Cultura

Tchiema e Maria Gadú em ritmos contagiantes

Manuel Albano |

Canções harmónicas e ritmos contagiantes que exaltam o amor, saudades, tradições, frustrações e conquistas ouviram-se na quinta-feira durante o primeiro dos dois espectáculos da segunda edição do projecto “Serenatas à Kianda”, entre as 21h00 e as 23h00, no palco da Casa 70, onde teve como protagonistas o angolano Gabriel Tchiema e a brasileira Maria Gadú.
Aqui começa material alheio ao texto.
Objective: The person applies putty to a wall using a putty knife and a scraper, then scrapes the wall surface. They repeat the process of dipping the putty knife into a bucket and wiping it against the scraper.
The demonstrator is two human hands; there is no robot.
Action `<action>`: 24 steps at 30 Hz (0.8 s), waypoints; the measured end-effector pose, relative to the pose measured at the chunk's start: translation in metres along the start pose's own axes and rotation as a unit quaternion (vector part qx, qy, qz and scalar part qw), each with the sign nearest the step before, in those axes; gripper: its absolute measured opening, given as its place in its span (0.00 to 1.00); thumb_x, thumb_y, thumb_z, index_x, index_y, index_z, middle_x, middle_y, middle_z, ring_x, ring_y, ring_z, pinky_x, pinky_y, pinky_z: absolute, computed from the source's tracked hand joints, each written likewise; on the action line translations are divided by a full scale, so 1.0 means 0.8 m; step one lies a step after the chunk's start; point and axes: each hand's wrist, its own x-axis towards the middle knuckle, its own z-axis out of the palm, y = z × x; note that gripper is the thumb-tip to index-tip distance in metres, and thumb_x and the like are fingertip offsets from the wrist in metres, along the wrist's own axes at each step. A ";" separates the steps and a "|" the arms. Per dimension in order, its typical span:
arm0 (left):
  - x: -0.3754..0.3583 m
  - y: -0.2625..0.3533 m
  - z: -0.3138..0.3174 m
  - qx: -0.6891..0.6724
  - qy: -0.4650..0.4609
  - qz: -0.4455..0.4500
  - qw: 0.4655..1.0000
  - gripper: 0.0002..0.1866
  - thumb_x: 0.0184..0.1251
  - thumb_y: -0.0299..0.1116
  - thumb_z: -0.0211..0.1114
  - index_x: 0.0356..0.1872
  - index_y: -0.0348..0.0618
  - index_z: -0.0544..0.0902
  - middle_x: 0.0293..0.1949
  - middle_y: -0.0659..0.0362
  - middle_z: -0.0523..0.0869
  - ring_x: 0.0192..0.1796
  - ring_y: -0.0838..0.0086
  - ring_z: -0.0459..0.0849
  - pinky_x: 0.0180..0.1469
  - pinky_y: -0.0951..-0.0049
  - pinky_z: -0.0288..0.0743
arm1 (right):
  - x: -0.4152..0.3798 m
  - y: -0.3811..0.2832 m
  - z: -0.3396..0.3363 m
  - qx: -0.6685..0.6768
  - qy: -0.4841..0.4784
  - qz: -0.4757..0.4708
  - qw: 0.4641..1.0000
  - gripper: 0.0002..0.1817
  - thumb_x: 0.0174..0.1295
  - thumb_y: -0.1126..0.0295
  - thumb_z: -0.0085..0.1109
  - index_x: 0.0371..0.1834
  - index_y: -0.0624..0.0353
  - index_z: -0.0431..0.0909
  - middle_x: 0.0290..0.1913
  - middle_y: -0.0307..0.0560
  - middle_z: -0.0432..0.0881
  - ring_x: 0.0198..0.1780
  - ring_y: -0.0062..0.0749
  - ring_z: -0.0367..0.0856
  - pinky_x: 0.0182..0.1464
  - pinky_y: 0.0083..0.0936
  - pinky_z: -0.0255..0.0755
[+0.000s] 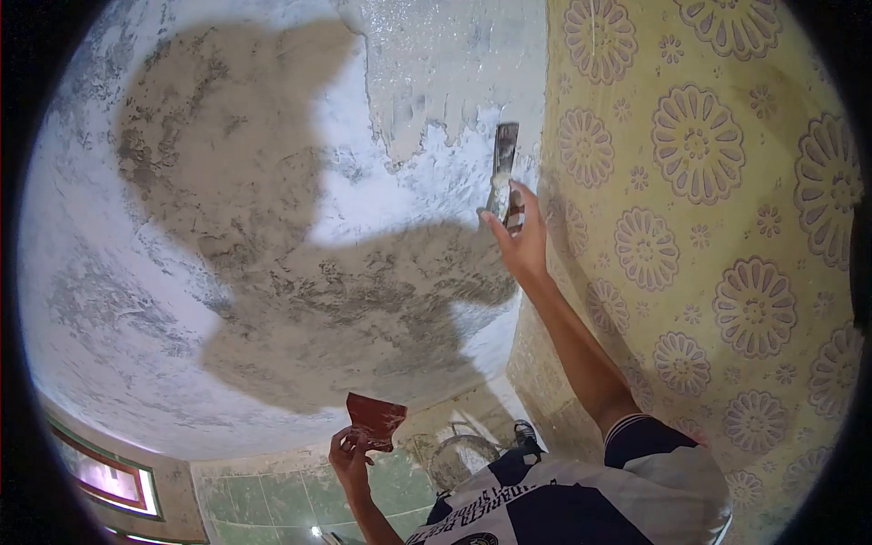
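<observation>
My right hand (pixel 522 232) is raised to the wall, its fingers closed round the handle of a putty knife (pixel 506 145). The metal blade points upward and lies against or very near the wet plaster (pixel 445 73), close to the corner; actual contact is hard to make out. Lower down, my left hand (pixel 350 457) grips a flat reddish-brown putty spreader (pixel 375 421) by its lower left part. Whitish smears of filler mark the spreader's face. The wall (pixel 363 195) is patchy white and grey, with a ragged lower edge to the smooth wet layer.
Yellow flower-patterned wall (pixel 695 145) meets the plastered wall at a corner on the right. Green tiles (pixel 300 495) line the wall at the bottom, beside a red-framed window (pixel 109 477). A dark shadow of my body falls across the plaster.
</observation>
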 end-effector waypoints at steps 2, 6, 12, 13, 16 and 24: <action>0.001 0.000 0.002 -0.011 0.003 0.001 1.000 0.16 0.67 0.25 0.69 0.55 0.38 0.79 0.38 0.61 0.87 0.35 0.82 0.84 0.22 0.83 0.71 | -0.019 0.029 0.004 -0.037 -0.003 -0.008 0.999 0.35 0.61 0.67 0.73 0.70 0.60 0.68 0.61 0.56 0.77 0.57 0.40 0.78 0.58 0.33 0.74; 0.002 -0.002 -0.005 -0.003 0.012 -0.004 1.000 0.17 0.66 0.26 0.70 0.55 0.39 0.79 0.39 0.60 0.86 0.36 0.81 0.85 0.22 0.83 0.73 | -0.056 0.071 0.008 -0.050 -0.006 -0.015 0.999 0.35 0.60 0.68 0.73 0.70 0.60 0.68 0.61 0.55 0.77 0.58 0.41 0.78 0.58 0.34 0.74; -0.001 -0.002 -0.013 0.017 0.015 -0.015 1.000 0.17 0.67 0.25 0.69 0.55 0.39 0.79 0.37 0.61 0.87 0.34 0.82 0.84 0.22 0.82 0.71 | -0.011 0.012 0.002 -0.051 0.032 -0.031 0.998 0.35 0.61 0.66 0.73 0.70 0.61 0.68 0.57 0.53 0.79 0.55 0.40 0.80 0.53 0.33 0.76; -0.001 -0.002 -0.014 0.013 0.018 -0.016 1.000 0.16 0.67 0.25 0.69 0.55 0.39 0.79 0.37 0.61 0.87 0.34 0.82 0.84 0.23 0.82 0.71 | -0.001 0.002 0.002 -0.039 0.032 -0.054 0.997 0.34 0.62 0.66 0.73 0.69 0.61 0.68 0.57 0.53 0.79 0.54 0.40 0.80 0.53 0.33 0.76; -0.002 -0.002 -0.010 0.017 0.014 -0.004 1.000 0.17 0.67 0.26 0.69 0.55 0.39 0.79 0.37 0.61 0.86 0.34 0.81 0.84 0.23 0.82 0.72 | 0.007 0.003 0.005 -0.024 0.032 -0.078 0.996 0.33 0.62 0.66 0.72 0.69 0.61 0.70 0.57 0.54 0.80 0.54 0.39 0.80 0.55 0.32 0.75; 0.002 -0.002 -0.006 0.013 0.015 -0.020 1.000 0.17 0.67 0.26 0.69 0.55 0.37 0.79 0.37 0.60 0.87 0.34 0.81 0.84 0.23 0.82 0.72 | -0.071 0.105 0.002 -0.138 0.023 -0.087 0.986 0.37 0.59 0.71 0.75 0.71 0.53 0.66 0.50 0.50 0.80 0.46 0.31 0.79 0.37 0.27 0.79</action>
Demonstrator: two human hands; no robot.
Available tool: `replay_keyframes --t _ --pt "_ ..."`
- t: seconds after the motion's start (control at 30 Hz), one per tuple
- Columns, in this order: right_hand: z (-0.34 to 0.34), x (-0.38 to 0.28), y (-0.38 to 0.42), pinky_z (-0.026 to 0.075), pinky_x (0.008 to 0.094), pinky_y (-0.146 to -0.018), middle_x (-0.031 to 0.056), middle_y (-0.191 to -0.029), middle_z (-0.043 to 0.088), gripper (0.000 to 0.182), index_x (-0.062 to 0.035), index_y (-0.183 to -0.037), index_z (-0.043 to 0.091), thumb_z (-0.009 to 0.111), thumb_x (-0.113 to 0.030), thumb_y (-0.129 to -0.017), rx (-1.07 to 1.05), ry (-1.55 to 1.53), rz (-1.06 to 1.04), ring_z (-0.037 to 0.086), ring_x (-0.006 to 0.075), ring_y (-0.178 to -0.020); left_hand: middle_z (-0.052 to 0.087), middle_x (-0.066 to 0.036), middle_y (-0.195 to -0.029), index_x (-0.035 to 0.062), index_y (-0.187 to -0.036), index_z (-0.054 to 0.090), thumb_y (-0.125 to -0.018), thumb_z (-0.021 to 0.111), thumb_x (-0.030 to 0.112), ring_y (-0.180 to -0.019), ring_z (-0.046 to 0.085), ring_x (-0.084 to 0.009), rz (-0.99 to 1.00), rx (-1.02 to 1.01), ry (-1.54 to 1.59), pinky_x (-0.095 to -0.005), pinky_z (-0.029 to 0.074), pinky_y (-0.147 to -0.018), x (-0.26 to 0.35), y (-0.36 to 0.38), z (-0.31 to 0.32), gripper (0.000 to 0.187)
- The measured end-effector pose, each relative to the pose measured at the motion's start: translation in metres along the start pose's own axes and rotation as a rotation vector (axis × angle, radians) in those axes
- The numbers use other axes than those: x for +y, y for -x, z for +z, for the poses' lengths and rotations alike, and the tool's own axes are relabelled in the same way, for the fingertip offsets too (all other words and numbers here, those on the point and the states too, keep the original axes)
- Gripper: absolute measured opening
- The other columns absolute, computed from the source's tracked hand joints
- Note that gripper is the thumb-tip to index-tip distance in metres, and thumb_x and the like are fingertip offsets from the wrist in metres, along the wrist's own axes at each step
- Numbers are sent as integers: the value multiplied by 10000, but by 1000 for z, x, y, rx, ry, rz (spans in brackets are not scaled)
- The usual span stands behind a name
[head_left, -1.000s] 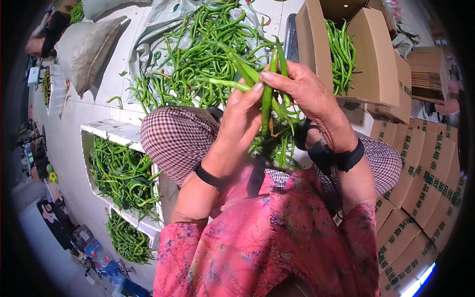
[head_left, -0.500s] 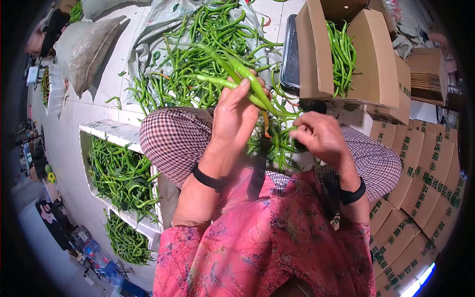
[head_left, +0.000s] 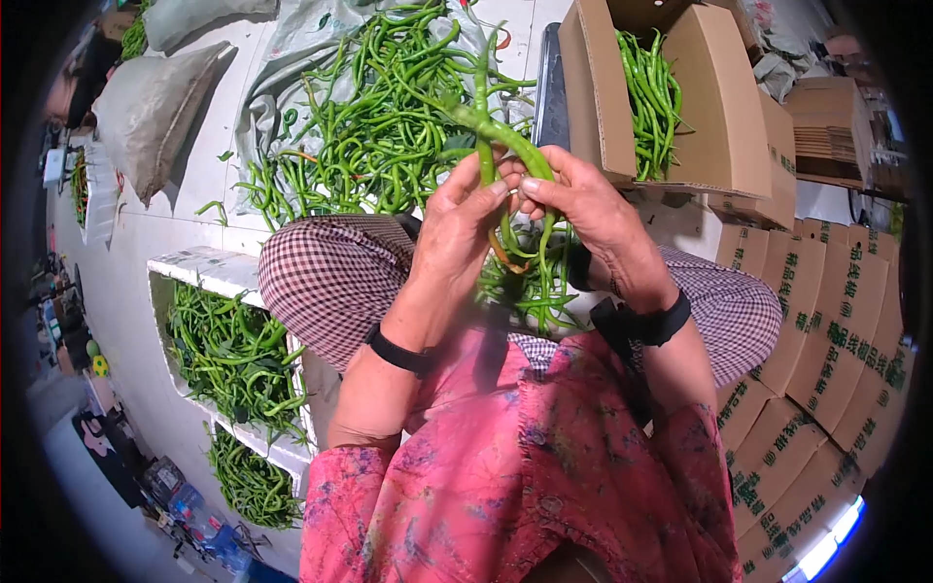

Os protagonistas da noite proporcionaram momentos agradáveis aos espectadores
Fotografia: José Soares | Edições Novembro

O primeiro concerto protagonizou momentos únicos e quase indescritíveis, apesar de não ter havido tempo para um dueto entre os artistas em cartaz, à semelhança do que aconteceu na primeira edição com Filipe Mukenga e Jorge Vercillo.
Como anfitrião, Gabriel Tchiema foi o primeiro a subir em palco por volta das 21h00. Autêntico representante de ritmos tradicionais, Tchiema que nasceu na província da Lunda Sul, fez os apreciadores da boa música alternativa viajarem pelos seus maiores sucessos.
Autor do tema “Azwlula”, o músico foi muito aplaudido e esteve sempre bem acompanhado pela sua banda. Sobre o que preparou para a sua performance, o artista interpretou canções dos seus três discos, incluindo o primeiro, que comporta mais temas em zouk, além da música internacional africana, de Richard Bona e Lokua Kanza.
Quem esteve na Casa 70, no primeiro espectáculo e seguramente no segundo, realizado ontem, sentiu de certa forma alguma vontade de que os mesmos devem ter continuidade, por oferecerem liberdade e uma oportunidade de mostrar o que muitas vezes os músicos “alternativos” não conseguem exteriorizar.
Com a casa cheia, aliás, o mesmo cenário registado na edição passada, Gabriel Tchiema tentou chegar à performance de Lokua Kanza, quando se propôs interpretar o tema “Meu amor”, que lhe valeu muitos aplausos pelo brilhante dueto com a corista Sandra.
O projecto, que visa o intercâmbio entre países lusófonos, tem o objectivo de celebrar e homenagear os 442 anos da cidade de Luanda, proporcionou outros momentos num cenário romântico.
Gabriel Tchiema mostrou ter uma fácil capacidade para compor e interpretar temas que abordam os conflitos familiares, a maldade dos homens como é o caso do tema “Luinda”. O tema “Leque-leque” foi outra canção dedicada ao comportamento dos maridos, que muitas das vezes se encontram em condições embaraçosas e conflituosas.

A voz da autora de “Guelã”

A cantora brasileira Maria Gadú, que também está a aproveitar fazer uma digressão de promoção do disco “Guelã”, apresentou durante a sua actuação no projecto “Serenatas à Kianda”, uma iniciativa da Zona Jovem Produções, o resultado dos seus anos dedicados à música.
As suas canções, que estiveram em trilhas sonoras de telenovelas brasileiras, e os seus melhores sucessos, com destaque para “Shimbalaiê”, foram fortemente aplaudidas por um público dividido entre angolanos e brasileiros.
Maria Gadú, com a sua voz forte e cativante, viajou por um percurso onde privilegiou temas como “Suspiro”, “Bela flor”, “Paracuti”, “Escudos”, “Altar particular, “Lounge” e “Tudo diferente”. Com sete disco lançados, na sua terceira apresentação no país, procurou explorar sonoridades novas do disco “Guelã” e músicas mais antigas.
A primeira temporada do projecto reuniu na Casa 70 o brasileiro Jorge Vercillo e o veterano artista Filipe Mukenga, que celebrou a possibilidade de reencontrar Vercillo. Os dois  conheceram-se no Rio de Janeiro e Mukenga contribuiu com a canção “Quando eu crescer”, de autoria de Vercillo. Nasceu a parceria, resgatada pelo Serenatas a Kianda e muito aplaudida pelo público que os prestigiou na Casa 70.